* _What you should do_:
Please write out every line of the material, leaving out any picture.

* _Collected data_:

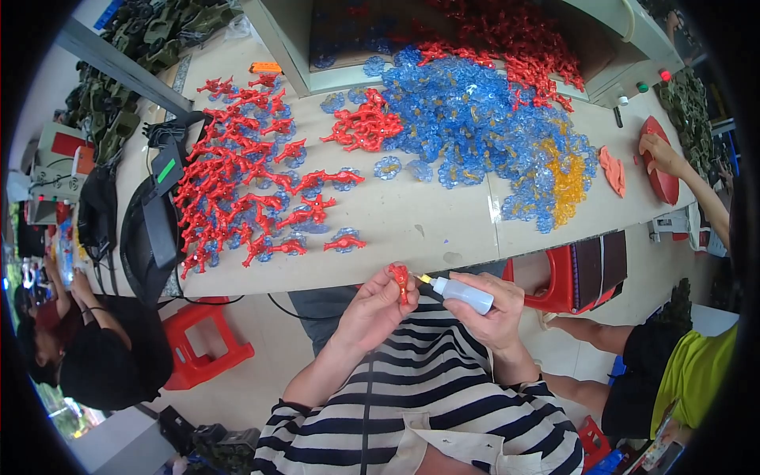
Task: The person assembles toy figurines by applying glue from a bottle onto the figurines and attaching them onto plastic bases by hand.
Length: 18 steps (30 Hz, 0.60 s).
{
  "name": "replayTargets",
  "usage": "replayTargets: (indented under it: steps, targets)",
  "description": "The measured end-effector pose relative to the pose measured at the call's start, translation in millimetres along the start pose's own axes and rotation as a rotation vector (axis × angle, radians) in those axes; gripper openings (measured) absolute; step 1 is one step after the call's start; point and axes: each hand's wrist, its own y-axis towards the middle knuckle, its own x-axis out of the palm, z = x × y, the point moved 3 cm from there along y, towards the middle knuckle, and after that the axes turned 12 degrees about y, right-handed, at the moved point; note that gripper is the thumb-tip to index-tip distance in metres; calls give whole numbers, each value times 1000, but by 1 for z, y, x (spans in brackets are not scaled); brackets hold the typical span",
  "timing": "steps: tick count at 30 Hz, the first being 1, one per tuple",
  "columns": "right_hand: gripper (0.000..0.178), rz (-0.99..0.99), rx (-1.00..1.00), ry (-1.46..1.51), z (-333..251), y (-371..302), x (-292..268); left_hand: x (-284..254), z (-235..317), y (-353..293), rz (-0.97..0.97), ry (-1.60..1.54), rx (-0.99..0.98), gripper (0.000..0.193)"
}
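Note:
Between the thumb and fingers of my left hand (372, 310) is a small red plastic figure (400, 279), held upright just off the table's near edge. My right hand (495, 313) grips a small white squeeze bottle (469, 296) tipped sideways. Its yellow nozzle (427, 279) points left at the figure and ends close beside it; whether they touch I cannot tell. On the table's left half lie rows of red figures (237, 170), many set on clear blue flower-shaped pieces (388, 168). A small heap of loose red figures (362, 123) sits near the middle.
A large pile of blue pieces (451, 111) with yellow ones (566, 178) covers the table's (396, 229) right half. More red figures (538, 47) fill the open cabinet behind. Black straps and a dark case (161, 222) lie left. Co-workers sit on both sides, near red stools (202, 340).

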Motion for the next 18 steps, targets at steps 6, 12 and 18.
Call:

* _Reply to the task_:
Task: The person assembles toy figurines by applying glue from a bottle onto the figurines and attaching them onto plastic bases by hand.
Length: 18 steps (30 Hz, 0.60 s).
{
  "name": "replayTargets",
  "usage": "replayTargets: (indented under it: steps, targets)",
  "description": "The measured end-effector pose relative to the pose measured at the call's start, translation in millimetres along the start pose's own axes and rotation as a rotation vector (axis × angle, radians) in those axes; gripper openings (measured) absolute; step 1 is one step after the call's start; point and axes: each hand's wrist, its own y-axis towards the middle knuckle, its own x-axis out of the palm, z = x × y, the point moved 3 cm from there along y, towards the middle knuckle, and after that the axes turned 12 degrees about y, right-handed, at the moved point; note that gripper is the thumb-tip to index-tip distance in metres; calls give whole numbers, each value times 1000, but by 1 for z, y, x (spans in brackets are not scaled); brackets hold the typical span",
  "timing": "steps: tick count at 30 Hz, the first being 1, one per tuple",
  "columns": "right_hand: gripper (0.000..0.178), rz (-0.99..0.99), rx (-1.00..1.00), ry (-1.46..1.51), z (-333..251), y (-371..302), x (-292..268); left_hand: x (-284..254), z (-235..317), y (-353..293), rz (-0.97..0.97), ry (-1.60..1.54), rx (-0.99..0.98), gripper (0.000..0.193)"
}
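Note:
Between the thumb and fingers of my left hand (372, 310) is a small red plastic figure (400, 279), held upright just off the table's near edge. My right hand (495, 313) grips a small white squeeze bottle (469, 296) tipped sideways. Its yellow nozzle (427, 279) points left at the figure and ends close beside it; whether they touch I cannot tell. On the table's left half lie rows of red figures (237, 170), many set on clear blue flower-shaped pieces (388, 168). A small heap of loose red figures (362, 123) sits near the middle.
A large pile of blue pieces (451, 111) with yellow ones (566, 178) covers the table's (396, 229) right half. More red figures (538, 47) fill the open cabinet behind. Black straps and a dark case (161, 222) lie left. Co-workers sit on both sides, near red stools (202, 340).
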
Motion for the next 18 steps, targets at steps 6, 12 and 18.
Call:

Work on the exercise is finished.